Viva GR 102.8

Ptolemaida, Greece; Greece;
- Broadcast area: Western Macedonia
- Frequency: 102.8 MHz

Programming
- Language: Greek
- Format: Top 40 (CHR)

Ownership
- Owner: Lazaros Iliadis
- Sister stations: Viva FM 95.3

History
- First air date: 1990s (Fasma 103 FM) 2011 (Viva GR 102.8) 2023 (True Story)
- Former call signs: Fasma / Viva GR
- Former frequencies: 103 MHz

Links
- Website: www.vivafm.com truestoryradio.gr

= Vivagr 102.8 =

Viva GR was a radio station broadcasting on 102.8 MHz serving Ptolemaida, Kozani, Western Macedonia. The station is a mixture of Greek music. The station was originally launched broadcasting on 1 August 2011. The main audience covers the age groups 15-45 financially independent with high educational level who reside in urban centres.

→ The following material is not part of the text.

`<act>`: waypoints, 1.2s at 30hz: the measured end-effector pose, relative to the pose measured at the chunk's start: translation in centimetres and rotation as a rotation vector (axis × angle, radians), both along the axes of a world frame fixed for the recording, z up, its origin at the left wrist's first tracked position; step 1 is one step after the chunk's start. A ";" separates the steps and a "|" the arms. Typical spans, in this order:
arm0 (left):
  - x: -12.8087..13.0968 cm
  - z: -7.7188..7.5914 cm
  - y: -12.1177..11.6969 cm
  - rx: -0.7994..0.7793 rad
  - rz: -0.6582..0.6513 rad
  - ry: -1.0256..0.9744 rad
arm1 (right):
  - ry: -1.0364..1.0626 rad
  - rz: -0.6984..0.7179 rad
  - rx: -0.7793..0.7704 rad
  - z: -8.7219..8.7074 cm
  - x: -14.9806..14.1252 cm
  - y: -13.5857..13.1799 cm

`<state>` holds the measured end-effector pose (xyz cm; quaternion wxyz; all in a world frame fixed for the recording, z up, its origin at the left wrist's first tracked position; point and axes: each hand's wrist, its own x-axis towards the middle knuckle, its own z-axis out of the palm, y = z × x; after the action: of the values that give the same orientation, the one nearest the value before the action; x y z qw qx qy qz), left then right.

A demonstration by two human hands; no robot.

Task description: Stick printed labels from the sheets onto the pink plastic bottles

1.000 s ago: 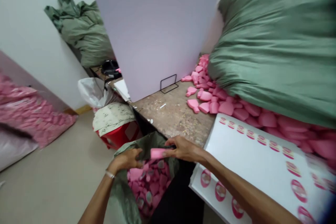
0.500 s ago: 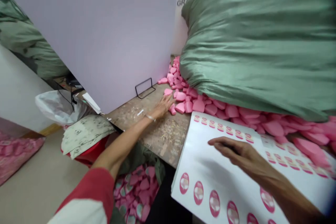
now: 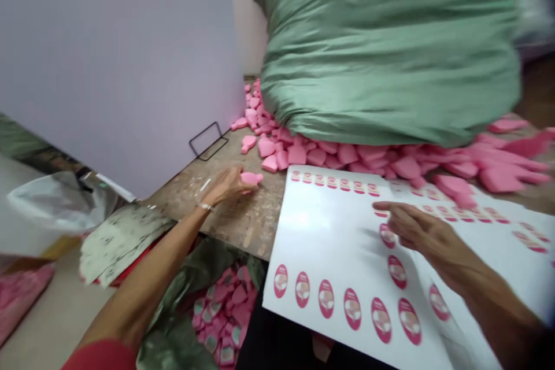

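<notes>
Left grip (image 3: 227,185) on pink piece (image 3: 250,178), neck-rightward

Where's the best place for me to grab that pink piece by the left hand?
I'd take the pink piece by its narrow end, probably pinching it from the right. That end sticks out to the right, away from the left hand, whose fingers are around the wider end.

Left hand (image 3: 228,185) gripping pink piece (image 3: 251,178) over worktop (image 3: 255,222) — right hand (image 3: 418,228) above label sheet (image 3: 327,225).
</notes>
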<state>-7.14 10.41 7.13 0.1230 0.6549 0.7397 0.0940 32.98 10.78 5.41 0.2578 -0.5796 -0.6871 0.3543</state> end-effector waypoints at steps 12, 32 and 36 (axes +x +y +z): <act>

His music program is determined by the current trends in the Greek music scene while promoting and radio hits that will make a difference in the future.

In 2023 split into two radio stations. Viva GR switched to internet radio while 102.8 FM replaced by True Story Radio due to a change in ownership, broadcasting an informative program.

==Slogan==
Its slogan is Greek music at its best!